- [TASK PROMPT] Verbatim copy without pictures. Please print every entry as it stands.

- [INPUT DATA]
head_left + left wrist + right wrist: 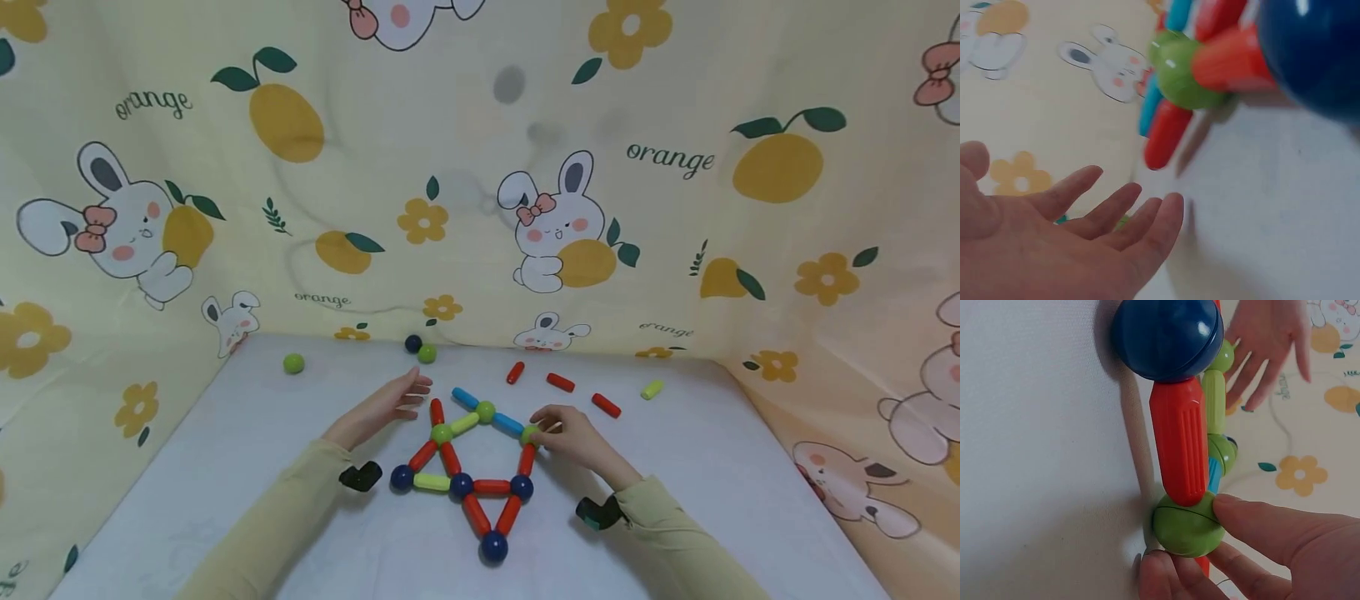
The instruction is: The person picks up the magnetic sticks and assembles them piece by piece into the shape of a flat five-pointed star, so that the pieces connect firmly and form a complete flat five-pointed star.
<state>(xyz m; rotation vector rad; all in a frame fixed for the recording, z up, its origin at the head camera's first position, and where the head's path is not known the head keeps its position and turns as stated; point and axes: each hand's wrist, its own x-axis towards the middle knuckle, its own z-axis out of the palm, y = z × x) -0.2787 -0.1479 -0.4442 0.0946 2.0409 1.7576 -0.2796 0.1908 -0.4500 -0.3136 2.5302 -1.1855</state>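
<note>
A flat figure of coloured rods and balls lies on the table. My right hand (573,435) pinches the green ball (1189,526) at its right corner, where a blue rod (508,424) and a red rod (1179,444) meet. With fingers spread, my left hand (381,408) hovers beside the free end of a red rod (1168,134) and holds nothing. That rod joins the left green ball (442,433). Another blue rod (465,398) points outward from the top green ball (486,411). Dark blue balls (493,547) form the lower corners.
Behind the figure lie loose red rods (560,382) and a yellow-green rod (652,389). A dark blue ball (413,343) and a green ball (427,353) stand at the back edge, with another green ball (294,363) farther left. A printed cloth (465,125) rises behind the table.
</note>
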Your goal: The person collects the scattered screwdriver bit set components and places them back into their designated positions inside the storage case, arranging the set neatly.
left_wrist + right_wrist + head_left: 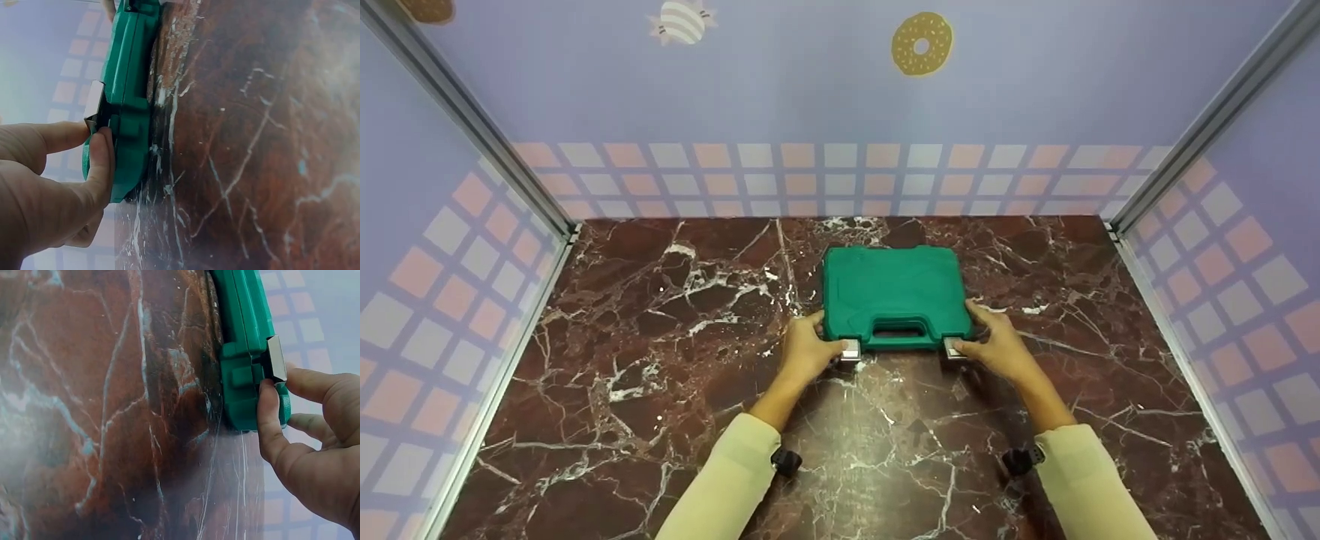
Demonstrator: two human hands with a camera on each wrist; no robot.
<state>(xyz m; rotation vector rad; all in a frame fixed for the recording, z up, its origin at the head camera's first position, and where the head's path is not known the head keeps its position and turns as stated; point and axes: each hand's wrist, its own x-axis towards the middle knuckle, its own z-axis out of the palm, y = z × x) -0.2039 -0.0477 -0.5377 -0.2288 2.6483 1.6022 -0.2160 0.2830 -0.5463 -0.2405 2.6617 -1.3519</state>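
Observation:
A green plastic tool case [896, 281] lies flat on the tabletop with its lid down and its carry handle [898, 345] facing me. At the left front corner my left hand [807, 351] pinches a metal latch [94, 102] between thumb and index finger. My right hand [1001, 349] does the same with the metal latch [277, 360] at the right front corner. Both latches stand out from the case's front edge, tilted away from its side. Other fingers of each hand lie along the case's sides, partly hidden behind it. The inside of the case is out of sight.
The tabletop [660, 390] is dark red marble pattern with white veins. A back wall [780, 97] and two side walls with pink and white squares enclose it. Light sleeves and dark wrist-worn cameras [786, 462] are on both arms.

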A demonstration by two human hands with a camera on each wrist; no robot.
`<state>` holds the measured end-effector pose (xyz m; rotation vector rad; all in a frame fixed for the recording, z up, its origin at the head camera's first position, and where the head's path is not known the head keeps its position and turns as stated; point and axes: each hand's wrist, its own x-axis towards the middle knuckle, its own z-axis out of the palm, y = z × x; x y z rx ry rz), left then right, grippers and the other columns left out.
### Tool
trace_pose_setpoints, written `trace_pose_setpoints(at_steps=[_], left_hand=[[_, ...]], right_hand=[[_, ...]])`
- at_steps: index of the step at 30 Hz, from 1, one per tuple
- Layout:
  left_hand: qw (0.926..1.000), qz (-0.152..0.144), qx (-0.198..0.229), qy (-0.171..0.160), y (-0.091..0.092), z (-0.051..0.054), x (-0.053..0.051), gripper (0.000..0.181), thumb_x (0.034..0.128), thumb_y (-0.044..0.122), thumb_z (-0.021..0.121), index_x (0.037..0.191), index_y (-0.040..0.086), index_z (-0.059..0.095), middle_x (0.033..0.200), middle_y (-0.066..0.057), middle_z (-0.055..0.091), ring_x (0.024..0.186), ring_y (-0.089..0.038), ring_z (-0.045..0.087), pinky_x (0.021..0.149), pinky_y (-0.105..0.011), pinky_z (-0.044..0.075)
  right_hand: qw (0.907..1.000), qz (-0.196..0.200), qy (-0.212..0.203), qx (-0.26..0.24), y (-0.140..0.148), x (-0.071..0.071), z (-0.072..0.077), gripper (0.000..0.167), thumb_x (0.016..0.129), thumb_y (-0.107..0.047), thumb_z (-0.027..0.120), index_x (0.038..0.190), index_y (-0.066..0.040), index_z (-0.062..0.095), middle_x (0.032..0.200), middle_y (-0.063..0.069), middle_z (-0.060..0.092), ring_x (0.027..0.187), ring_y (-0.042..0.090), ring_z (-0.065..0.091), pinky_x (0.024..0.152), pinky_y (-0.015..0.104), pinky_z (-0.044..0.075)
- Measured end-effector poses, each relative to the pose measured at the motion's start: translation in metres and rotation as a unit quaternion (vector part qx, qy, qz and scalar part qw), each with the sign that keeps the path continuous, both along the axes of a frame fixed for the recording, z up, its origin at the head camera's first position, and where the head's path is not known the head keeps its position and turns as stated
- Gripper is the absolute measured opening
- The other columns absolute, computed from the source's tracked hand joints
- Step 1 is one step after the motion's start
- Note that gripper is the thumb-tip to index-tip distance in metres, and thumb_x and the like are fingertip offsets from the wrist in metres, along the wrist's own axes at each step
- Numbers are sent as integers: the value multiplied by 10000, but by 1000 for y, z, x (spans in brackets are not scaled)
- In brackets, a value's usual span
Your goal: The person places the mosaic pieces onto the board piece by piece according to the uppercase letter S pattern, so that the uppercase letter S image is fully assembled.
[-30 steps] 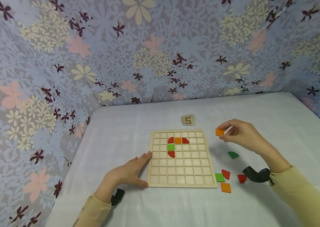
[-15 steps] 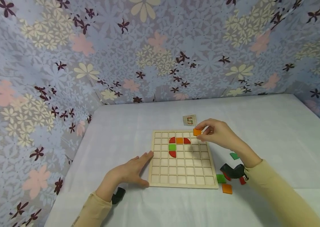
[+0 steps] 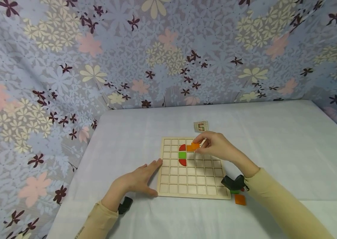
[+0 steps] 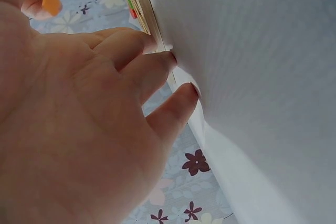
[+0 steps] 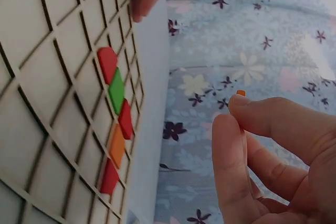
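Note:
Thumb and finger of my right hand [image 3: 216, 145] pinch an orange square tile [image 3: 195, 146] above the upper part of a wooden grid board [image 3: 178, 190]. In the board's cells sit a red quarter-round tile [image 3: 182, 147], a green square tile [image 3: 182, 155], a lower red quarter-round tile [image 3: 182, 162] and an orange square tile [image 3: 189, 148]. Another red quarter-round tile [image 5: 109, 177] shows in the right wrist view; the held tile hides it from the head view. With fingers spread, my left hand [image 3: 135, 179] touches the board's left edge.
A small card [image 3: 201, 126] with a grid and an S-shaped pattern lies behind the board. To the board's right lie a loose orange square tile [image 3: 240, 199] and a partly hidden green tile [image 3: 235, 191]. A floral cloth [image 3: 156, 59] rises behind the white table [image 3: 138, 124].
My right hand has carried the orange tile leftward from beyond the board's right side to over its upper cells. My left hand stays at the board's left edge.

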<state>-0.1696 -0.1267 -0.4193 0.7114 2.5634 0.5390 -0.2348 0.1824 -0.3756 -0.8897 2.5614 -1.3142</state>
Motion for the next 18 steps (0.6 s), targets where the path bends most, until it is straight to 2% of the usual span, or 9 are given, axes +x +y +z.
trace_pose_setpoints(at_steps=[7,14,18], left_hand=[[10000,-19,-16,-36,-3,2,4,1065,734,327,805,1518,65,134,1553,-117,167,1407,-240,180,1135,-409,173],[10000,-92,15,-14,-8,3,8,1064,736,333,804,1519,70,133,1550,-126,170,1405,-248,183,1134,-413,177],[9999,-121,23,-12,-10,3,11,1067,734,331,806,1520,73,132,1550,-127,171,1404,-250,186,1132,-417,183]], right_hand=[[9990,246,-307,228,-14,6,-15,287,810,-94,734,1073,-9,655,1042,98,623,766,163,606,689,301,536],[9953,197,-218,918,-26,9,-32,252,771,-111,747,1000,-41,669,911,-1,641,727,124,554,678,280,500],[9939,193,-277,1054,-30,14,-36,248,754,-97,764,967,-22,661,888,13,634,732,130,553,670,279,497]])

- [PROBLEM SOLUTION]
head_left + left wrist + right wrist: 
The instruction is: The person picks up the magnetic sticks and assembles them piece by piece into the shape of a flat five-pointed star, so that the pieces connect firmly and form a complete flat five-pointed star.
<state>(xyz m; rotation vector rad; all in a frame fixed for the recording, z up, its origin at the head camera's first position, and where the head's path is not known the head keeps its position and turns as stated; point and axes: each hand's wrist, its own x-axis towards the middle knuckle, its own z-axis out of the palm, y = z × x) -0.2787 -0.1479 -0.4442 0.0946 2.0409 1.7576 -0.2796 0.1908 -0.4500 -0.3136 2.5302 -1.1855</state>
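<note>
A flat figure of coloured rods and balls lies on the table. My right hand (573,435) pinches the green ball (1189,526) at its right corner, where a blue rod (508,424) and a red rod (1179,444) meet. With fingers spread, my left hand (381,408) hovers beside the free end of a red rod (1168,134) and holds nothing. That rod joins the left green ball (442,433). Another blue rod (465,398) points outward from the top green ball (486,411). Dark blue balls (493,547) form the lower corners.
Behind the figure lie loose red rods (560,382) and a yellow-green rod (652,389). A dark blue ball (413,343) and a green ball (427,353) stand at the back edge, with another green ball (294,363) farther left. A printed cloth (465,125) rises behind the table.
</note>
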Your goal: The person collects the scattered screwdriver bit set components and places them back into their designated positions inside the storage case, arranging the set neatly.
left_wrist + right_wrist + head_left: 
Demonstrator: two human hands with a camera on each wrist; no robot.
<state>(xyz m; rotation vector rad; all in a frame fixed for the recording, z up, its origin at the head camera's first position, and where the head's path is not known the head keeps its position and turns as stated; point and axes: each hand's wrist, its own x-axis towards the middle knuckle, its own z-axis out of the palm, y = z × x) -0.2039 -0.0477 -0.5377 -0.2288 2.6483 1.6022 -0.2160 0.2830 -0.5463 -0.2405 2.6617 -1.3519</state>
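Observation:
A green plastic tool case [896, 281] lies flat on the tabletop with its lid down and its carry handle [898, 345] facing me. At the left front corner my left hand [807, 351] pinches a metal latch [94, 102] between thumb and index finger. My right hand [1001, 349] does the same with the metal latch [277, 360] at the right front corner. Both latches stand out from the case's front edge, tilted away from its side. Other fingers of each hand lie along the case's sides, partly hidden behind it. The inside of the case is out of sight.
The tabletop [660, 390] is dark red marble pattern with white veins. A back wall [780, 97] and two side walls with pink and white squares enclose it. Light sleeves and dark wrist-worn cameras [786, 462] are on both arms.
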
A demonstration by two human hands with a camera on each wrist; no robot.
`<state>` holds the measured end-effector pose (xyz m; rotation vector rad; all in a frame fixed for the recording, z up, its origin at the head camera's first position, and where the head's path is not known the head keeps its position and turns as stated; point and axes: each hand's wrist, its own x-axis towards the middle knuckle, its own z-axis out of the palm, y = z × x; x y z rx ry rz), left then right, grippers and the other columns left out.
### Tool
trace_pose_setpoints, written `trace_pose_setpoints(at_steps=[_], left_hand=[[_, ...]], right_hand=[[_, ...]])`
- at_steps: index of the step at 30 Hz, from 1, one per tuple
- Layout:
  left_hand: qw (0.926..1.000), qz (-0.152..0.144), qx (-0.198..0.229), qy (-0.171..0.160), y (-0.091..0.092), z (-0.051..0.054), x (-0.053..0.051), gripper (0.000..0.181), thumb_x (0.034..0.128), thumb_y (-0.044..0.122), thumb_z (-0.021..0.121), index_x (0.037..0.191), index_y (-0.040..0.086), index_z (-0.059..0.095), middle_x (0.033..0.200), middle_y (-0.066..0.057), middle_z (-0.055..0.091), ring_x (0.024..0.186), ring_y (-0.089..0.038), ring_z (-0.045..0.087), pinky_x (0.021..0.149), pinky_y (-0.105..0.011), pinky_z (-0.044..0.075)
  right_hand: qw (0.907..1.000), qz (-0.196..0.200), qy (-0.212..0.203), qx (-0.26..0.24), y (-0.140..0.148), x (-0.071..0.071), z (-0.072..0.077), gripper (0.000..0.167), thumb_x (0.016..0.129), thumb_y (-0.107..0.047), thumb_z (-0.027..0.120), index_x (0.038..0.190), index_y (-0.066..0.040), index_z (-0.062..0.095), middle_x (0.032..0.200), middle_y (-0.063..0.069), middle_z (-0.060..0.092), ring_x (0.027..0.187), ring_y (-0.042..0.090), ring_z (-0.065..0.091), pinky_x (0.024..0.152), pinky_y (-0.015..0.104), pinky_z (-0.044..0.075)
- Measured end-effector poses, each relative to the pose measured at the motion's start: translation in metres and rotation as a unit quaternion (vector part qx, qy, qz and scalar part qw), each with the sign that keeps the path continuous, both along the axes of a frame fixed for the recording, z up, its origin at the head camera's first position, and where the head's path is not known the head keeps its position and turns as stated
- Gripper is the absolute measured opening
- The other columns absolute, computed from the source's tracked hand joints
- Step 1 is one step after the motion's start
- Note that gripper is the thumb-tip to index-tip distance in metres, and thumb_x and the like are fingertip offsets from the wrist in metres, along the wrist's own axes at each step
- Numbers are sent as integers: the value multiplied by 10000, but by 1000 for y, z, x (spans in brackets are not scaled)
- In brackets, a value's usual span
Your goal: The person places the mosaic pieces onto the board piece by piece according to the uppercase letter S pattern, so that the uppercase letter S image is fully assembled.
[-30 steps] 
[-15 steps] 
[+0 steps] 
[+0 steps] 
[+0 steps] 
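Note:
Thumb and finger of my right hand [image 3: 216, 145] pinch an orange square tile [image 3: 195, 146] above the upper part of a wooden grid board [image 3: 178, 190]. In the board's cells sit a red quarter-round tile [image 3: 182, 147], a green square tile [image 3: 182, 155], a lower red quarter-round tile [image 3: 182, 162] and an orange square tile [image 3: 189, 148]. Another red quarter-round tile [image 5: 109, 177] shows in the right wrist view; the held tile hides it from the head view. With fingers spread, my left hand [image 3: 135, 179] touches the board's left edge.
A small card [image 3: 201, 126] with a grid and an S-shaped pattern lies behind the board. To the board's right lie a loose orange square tile [image 3: 240, 199] and a partly hidden green tile [image 3: 235, 191]. A floral cloth [image 3: 156, 59] rises behind the white table [image 3: 138, 124].
My right hand has carried the orange tile leftward from beyond the board's right side to over its upper cells. My left hand stays at the board's left edge.
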
<state>-0.1696 -0.1267 -0.4193 0.7114 2.5634 0.5390 -0.2348 0.1824 -0.3756 -0.8897 2.5614 -1.3142</state>
Motion for the next 18 steps (0.6 s), targets where the path bends most, until it is straight to 2% of the usual span, or 9 are given, axes +x +y +z.
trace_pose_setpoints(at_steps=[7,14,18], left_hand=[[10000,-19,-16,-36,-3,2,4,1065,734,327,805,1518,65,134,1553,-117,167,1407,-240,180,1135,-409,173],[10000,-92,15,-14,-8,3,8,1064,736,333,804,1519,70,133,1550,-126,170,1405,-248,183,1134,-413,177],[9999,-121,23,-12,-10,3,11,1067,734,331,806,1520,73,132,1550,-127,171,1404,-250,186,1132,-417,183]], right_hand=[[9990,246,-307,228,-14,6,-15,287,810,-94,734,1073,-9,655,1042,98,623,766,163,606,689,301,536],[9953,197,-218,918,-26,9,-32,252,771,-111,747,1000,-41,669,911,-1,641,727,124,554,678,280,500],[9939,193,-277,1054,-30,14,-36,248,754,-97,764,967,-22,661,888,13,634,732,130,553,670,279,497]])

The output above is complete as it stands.